**TASK DIRECTIONS:**
The lines needed are those below that contain the word "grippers"; copy each one.

**DATA EXTRACT:**
○ ○ ○ ○
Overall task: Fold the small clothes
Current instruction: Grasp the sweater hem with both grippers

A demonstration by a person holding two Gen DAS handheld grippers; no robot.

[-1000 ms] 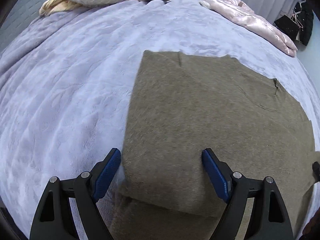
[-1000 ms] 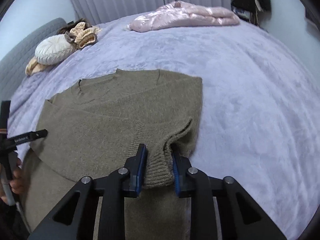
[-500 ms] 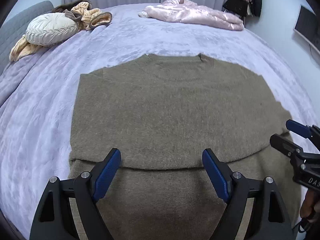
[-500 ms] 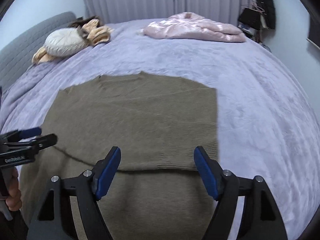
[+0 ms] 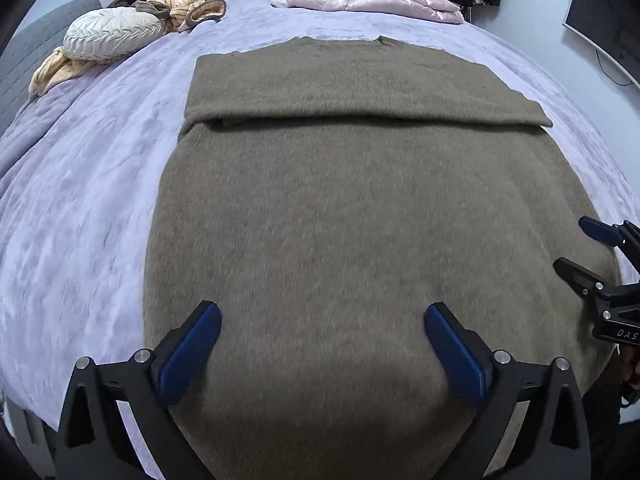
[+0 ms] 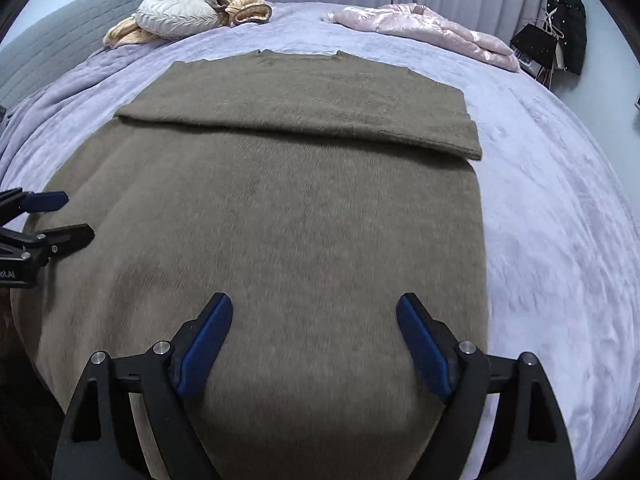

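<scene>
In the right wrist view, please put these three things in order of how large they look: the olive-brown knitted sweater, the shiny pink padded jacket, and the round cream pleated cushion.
1. Olive-brown knitted sweater, by far the largest; it also lies nearest the camera.
2. Shiny pink padded jacket.
3. Round cream pleated cushion.
The jacket and cushion both lie far back on the bed, so their order seems fair.

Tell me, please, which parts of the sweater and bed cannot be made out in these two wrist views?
- Sweater near hem: both views, cut off by the bottom edge and hidden behind the open left gripper and right gripper.
- Sleeves: not visible in either view; presumably folded under the upper flap.
- Knit texture: blurred in both.
- Blanket beneath the sweater: covered.
</scene>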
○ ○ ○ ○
**REPLY:**
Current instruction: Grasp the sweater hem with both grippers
A demonstration by a person holding two Gen DAS handheld grippers; no robot.

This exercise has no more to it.